A friend of mine was in a jubilant mood when we met for coffee the other day.
“What’re you so puffed up about?” I asked
“I just got three weeks work.” He replied
He has been out of work for months and prior to that was working only two weeks out of every four. For some time now, the possibility of losing his home was ever present and is still looming as each day passes.
Another friend was laid off and has been unemployed now for four months. He has a Masters degree and is not short of skills. He has pretty much resigned himself to the fact that he will be thrown out of his home.
“It gets a bit demoralizing,” he tells me, “When you get rejected time and time again by employers despite having a university education that you’re still in debt for at 38 years of age." He went for his 11th interview Monday and has sent his resume to dozens of employers.
Long-term unemployment has devastating effects on people’s lives. This is especially so when the indebtedness of individuals and families is taken in to account. Another factor that adds to the personal crises that can overwhelm us in these situations, is the tendency for people to blame themselves for the mess they’re in.
This idea that we are individually responsible for our own destiny serves the ruling class well. This way we never question the system. Everything is our own personal fault. “If only I were smarter, prettier, or not so stupid, I would have made better decisions.” But while we have free will in the sense that the decision we make is ours, the circumstances in which we make these decisions are rarely of our own choosing. A tiny minority in society decided on the monetary policy that led to the economic crisis and the same minority decides where we drill for oil and whether we should drill at all.
But, in the last analysis, consciousness has a material base. The way we think, the ideas and thoughts in our heads are not our own individual possession, they are the product of the material world in which we live and function; or as Marx put it, "The ideal is nothing else than the material world reflected by the human mind, and translated into forms of thought."
One thing is certain; the present economic crisis has had a profound effect on consciousness.
A Pew Research Center survey published today paints a more sober view of the crisis that has plagued US capitalism since the collapse of the Subprime housing market. On the severity of the crisis in comparison with the other 13 recessions since the 1929 crash, the survey’s authors write: “none has presented a more punishing combination of length, breadth and depth than this one.” The unemployment statistics, they add, “don’t fully convey the scope of the employment crisis that has unfolded during the recession.”
The survey, reported in today’s Wall Street Journal points out that, "Those without jobs are enduring the longest spells of unemployment recorded in modern history. " and adds that the “Typical unemployed worker today has been out of work for nearly six months, almost double the previous post-war peak.”.
The capitalist class is concerned about this and the effect it has on people’s health and production, but more importantly, on how they perceive the system, the attitude of the masses to capitalism and the free market. We have commented on this many times on this blog.
The survey also reveals:
Three in ten working adults have had their hours reduced
25% have suffered a pay cut
12% have been forced to take unpaid leave
11% have switched from full time to part time work
Men have lost more jobs than women and, as usual, Blacks and Latino’s have shouldered a disproportionate amount of job losses and housing foreclosures. Further crisis is on the horizon as the global economy continues to grapple with it. US workers, by necessity and personal choice, have become far more frugal. The idea that the US consumer is the buyer of last resort or that the US economy is the world’s growth engine has been shattered.

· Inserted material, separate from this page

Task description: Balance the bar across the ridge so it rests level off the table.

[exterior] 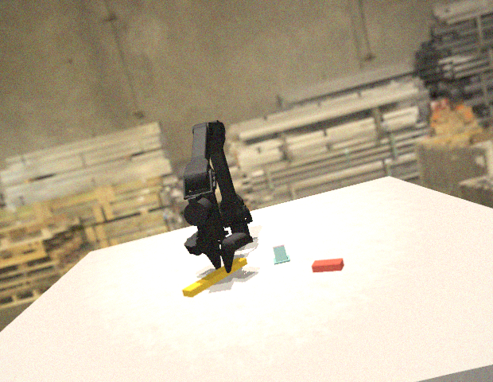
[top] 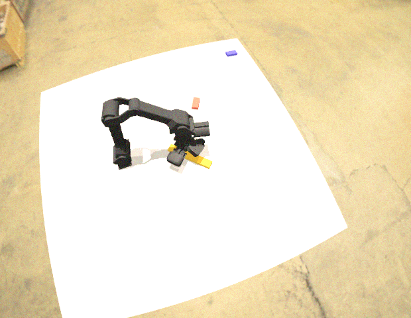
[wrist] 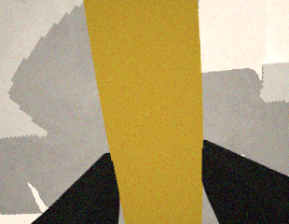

The dollar is under assault which is also a reflection of the increasing weakness of US capitalism on the world stage. A report released yesterday by the United Nations Department of Economic and Social Affairs says that that the dollar is an unreliable international currency and should be replaced by a more stable system. This comes on the heels of similar proclamations by the Russians and others.
While the depth of the economic crisis in the US is more clearly understood, the depth of the shift in consciousness is harder to gauge as it has yet to fully reveal itself in some form of major social protest; developments delayed due to the role of the Union leaders who have become full partners in the bailout of capitalism. There is no doubt in my mind that domestic violence, the shattering of family life and personal relations, alcoholism and drug abuse are the first signs of a response. But this too, they will always attempt to portray as personal failings, something that becomes harder and harder as the crisis claims more victims.
It would be a serious mistake to underestimate the level of anger and shift in mass consciousness that has taken place in the wake of this crisis and to draw the conclusion that here in the US we will never see a return to the mass movements of the 1930’s and a repetition of the protests that have occurred in Greece. It's best not to be caught off guard.